Micah slapped him on the shoulder. “Head still back in Alabama?”
“I hate the way we left things. Too bad I can’t be in two places at once.” He slapped the table, drawing the warning looks of several in the room.
“Get your head in the game. We need you. I’ll get you some coffee.”
“Carmichael.” Nick tensed at the demanding tone. He sauntered across the room to X’s locker and immediately faced the full brunt of his senior chief ’s passion for the job. He fought the urge to react and clenched his jaw. Alabama was no longer in his vision. He saw red.
“Now look here, son. This team needs you, and I need you. Lives are on the line. This is much bigger than that pretty lady of yours. I need to know you can pull it together and take the lead on this target. Lover boys have no place as frogmen. She doesn’t exist on missions. When you enter this room, the only people who exist are your brothers and the guys we live to fight. Got it?”
“Yes, Senior.” Nick gritted his teeth, now angrier with himself than X.
X studied him, and Nick met his eyes, refusing to show weakness. The man could read Nick like one of the comic strips he loved so much. X’s look softened. Regardless of his tough exterior, he cared about each man.
“How is she?”
“Messed up, sir. But she’s tough. It’s just going to take time.”
“She’ll have to be tough to date a SEAL. This isn’t for the faint of heart.” X would know. Wife number three waited for him at home.

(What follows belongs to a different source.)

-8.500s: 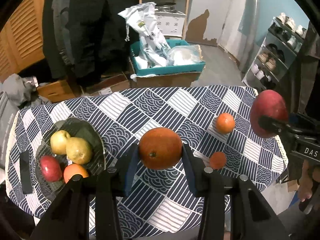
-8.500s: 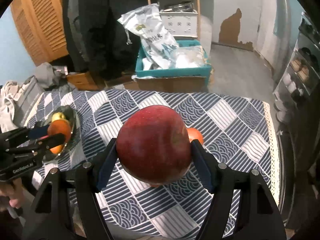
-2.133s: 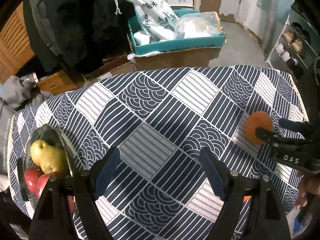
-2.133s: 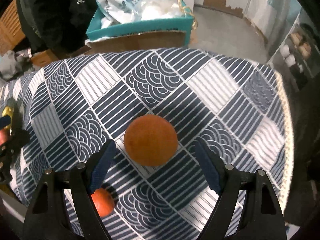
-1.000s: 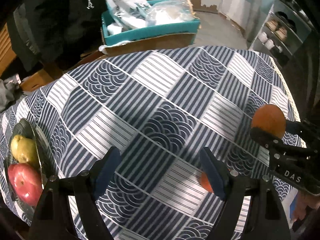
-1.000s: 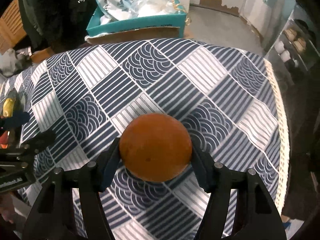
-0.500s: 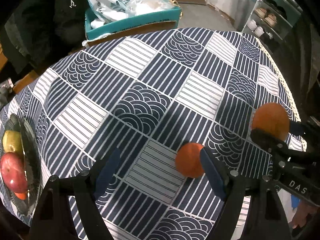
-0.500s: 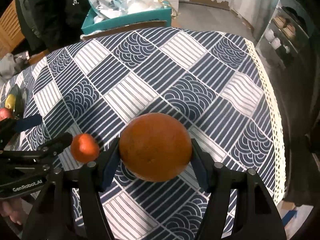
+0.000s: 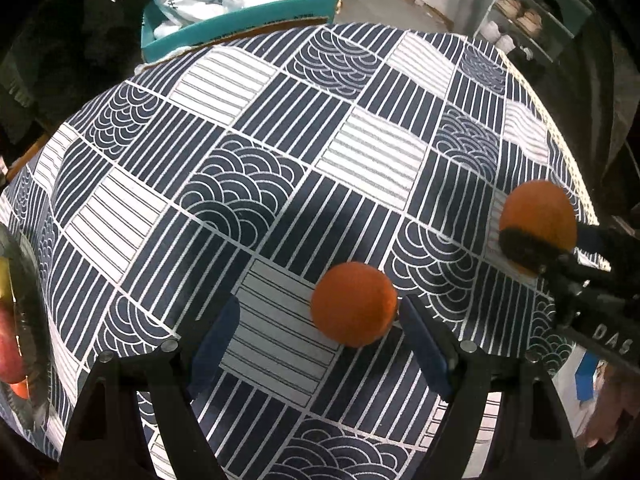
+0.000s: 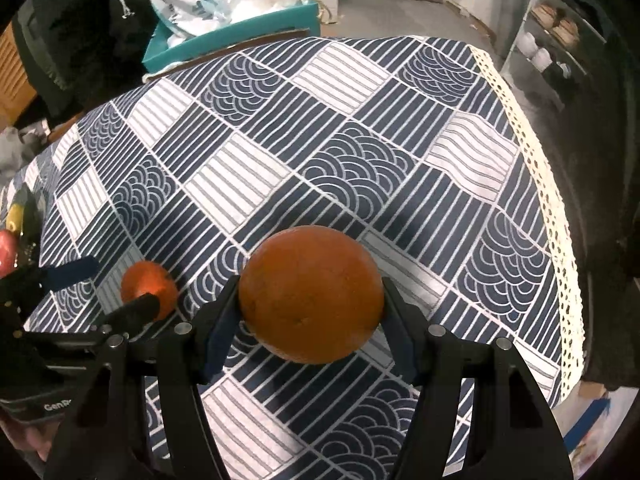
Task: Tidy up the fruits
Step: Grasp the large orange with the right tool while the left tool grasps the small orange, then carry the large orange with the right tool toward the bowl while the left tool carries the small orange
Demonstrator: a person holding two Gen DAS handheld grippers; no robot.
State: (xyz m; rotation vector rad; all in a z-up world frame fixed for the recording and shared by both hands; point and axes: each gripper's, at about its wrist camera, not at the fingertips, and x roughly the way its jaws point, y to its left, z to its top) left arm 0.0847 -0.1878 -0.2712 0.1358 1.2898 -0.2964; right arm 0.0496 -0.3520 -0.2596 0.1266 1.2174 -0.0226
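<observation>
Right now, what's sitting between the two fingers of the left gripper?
In the left wrist view, the small orange lies on the tablecloth between the open left gripper fingers, close to its right finger, with bare cloth toward its left finger.

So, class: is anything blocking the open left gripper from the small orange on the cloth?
Nothing visible. The small orange sits on the cloth between the open fingers of the left gripper, close to the right-hand finger.
</observation>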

Nick nodded and met Micah with his coffee. There was yet another thing he and Kaylan needed to discuss if they wanted this relationship to last. At the moment, he would have to learn the balance. It had been easier on his deployment with Seal Team 5. Kaylan had been a dream, a regret, but nothing concrete. Now, he could still feel her, hear her cries, smell the lavender on her skin when he hugged her. She was real, and she needed him. Yet he had a mission, a pursuit he believed in with his whole heart.
Sorry, Kaylan. You can’t exist in this room.
Nick raised his coffee toward Micah. “All right, Bulldog, let’s get this show on the road.”
The lighthearted smile that had been absent since before Haiti lit Micah’s features, and he raised his mug in reply. “Let’s go get us some bad guys. Save the world. Get you the girl.”
Nick chuckled. “Just another day in the office. And, man, seriously, we’ve got to find you a girl.”